Ich höre sehr viel Musik und Chartmusik ist da nahezu raus. Da gebe ich Dir auch vollkommen Recht. Die Musik ist so fein wie ein zwei Tage altes Brötchen aus dem Backautomaten. Rick Beato kenne ich erst seit gestern. Ich werde mir das heute Abend mal ansehen. Bei Swift können wir ja mal gespannt sein, was in 30 oder 40 Jahren noch übrig ist.
Ich wollte hier auch keine große Beatles-Diskussion starten. Die Band hat ihren Platz verdient. Ich wollte nur, ausgehend vom Threadstarter zeigen, dass nicht alles überall gleich gut ankommt. Es hängt halt von der Bubble ab.
Ich denke es gibt immer eine individuelle und eben eine kollektive Perspektive.
Ich denke wenn ich heute 12 oder 13 wäre wäre vllt. auch der Drummer von Taylor Swift, Pink oder was auch immer geflashed, weil ich mal denke, das es eben nicht jetzt der amtliche Mucker, die Seele oder irgendeine abstrakte "Qualität" macht, das einer für sich Drums cool findet (Individualperspektive), sondern eher halt gerade jetzt der Typ, das Karma, wie die Drums da glitzern oder wie cool einer dahinter sitzt...Nach EUROPA-Hörspiel kam bei mir halt AC/DC und damit Phil Rudd...Klassiker? Naja...(aber guter Mann anyway).

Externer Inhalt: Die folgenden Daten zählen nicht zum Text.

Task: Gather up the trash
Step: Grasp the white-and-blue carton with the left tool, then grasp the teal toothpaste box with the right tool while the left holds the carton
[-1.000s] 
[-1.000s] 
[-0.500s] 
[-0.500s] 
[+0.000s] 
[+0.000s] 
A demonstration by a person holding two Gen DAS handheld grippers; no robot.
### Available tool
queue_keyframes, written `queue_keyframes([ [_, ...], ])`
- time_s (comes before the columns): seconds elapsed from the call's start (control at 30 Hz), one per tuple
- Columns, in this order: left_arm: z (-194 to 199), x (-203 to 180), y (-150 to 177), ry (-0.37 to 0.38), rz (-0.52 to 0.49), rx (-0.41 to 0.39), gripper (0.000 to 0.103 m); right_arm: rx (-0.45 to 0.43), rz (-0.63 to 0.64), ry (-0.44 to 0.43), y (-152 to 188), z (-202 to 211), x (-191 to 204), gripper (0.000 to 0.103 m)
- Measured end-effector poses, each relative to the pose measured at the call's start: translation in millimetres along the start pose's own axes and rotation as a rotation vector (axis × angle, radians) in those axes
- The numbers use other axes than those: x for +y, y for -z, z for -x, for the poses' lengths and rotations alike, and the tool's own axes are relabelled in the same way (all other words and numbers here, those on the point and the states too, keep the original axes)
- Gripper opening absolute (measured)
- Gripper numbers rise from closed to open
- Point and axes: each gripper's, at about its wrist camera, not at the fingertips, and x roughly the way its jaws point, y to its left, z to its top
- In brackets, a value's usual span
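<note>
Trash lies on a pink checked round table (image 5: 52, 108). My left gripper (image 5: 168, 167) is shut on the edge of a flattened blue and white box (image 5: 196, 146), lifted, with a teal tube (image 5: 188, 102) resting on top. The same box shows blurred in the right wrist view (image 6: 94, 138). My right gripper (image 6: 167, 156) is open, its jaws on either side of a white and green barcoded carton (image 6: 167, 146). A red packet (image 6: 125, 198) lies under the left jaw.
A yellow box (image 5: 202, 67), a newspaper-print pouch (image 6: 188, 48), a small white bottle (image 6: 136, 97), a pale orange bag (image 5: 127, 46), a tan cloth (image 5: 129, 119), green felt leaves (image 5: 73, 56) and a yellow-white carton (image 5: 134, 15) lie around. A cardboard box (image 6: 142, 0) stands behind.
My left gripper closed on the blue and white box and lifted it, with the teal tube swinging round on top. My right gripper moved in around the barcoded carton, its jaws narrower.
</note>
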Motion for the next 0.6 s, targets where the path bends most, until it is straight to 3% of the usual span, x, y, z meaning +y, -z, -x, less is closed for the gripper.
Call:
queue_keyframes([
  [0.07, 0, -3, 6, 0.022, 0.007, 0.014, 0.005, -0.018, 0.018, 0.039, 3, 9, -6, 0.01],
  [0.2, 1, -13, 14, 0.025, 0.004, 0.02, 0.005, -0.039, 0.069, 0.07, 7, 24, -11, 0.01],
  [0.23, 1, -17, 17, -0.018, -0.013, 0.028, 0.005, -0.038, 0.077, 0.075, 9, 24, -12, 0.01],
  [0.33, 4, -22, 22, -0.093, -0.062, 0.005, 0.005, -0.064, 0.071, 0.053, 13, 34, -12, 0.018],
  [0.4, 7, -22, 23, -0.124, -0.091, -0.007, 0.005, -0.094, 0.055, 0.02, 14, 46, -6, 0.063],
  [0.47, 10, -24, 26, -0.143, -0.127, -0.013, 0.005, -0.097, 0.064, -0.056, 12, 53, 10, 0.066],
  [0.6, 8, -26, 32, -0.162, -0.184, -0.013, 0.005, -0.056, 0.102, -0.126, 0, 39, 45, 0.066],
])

Dann gibt's sicherlich prägende Leute, auf die sich fast alle "Fach-/Nichtfachleute" einigen können, die einem Instrument oder Stil einen Schub gegeben haben...das wären für mich dann Klassiker. Drummer, die eben viele andere Drummer in ihrem Spiel inspiriert, begeistert beeinflusst haben...das dürfte auch stilistisch sehr unterschiedlich sein...und ein Amt für das Prädikat "Klassisch" gibt's zum Glück ja nicht .
Aber nur weil einer das Shelf Life 10 Jahre überschritten hat...Nö.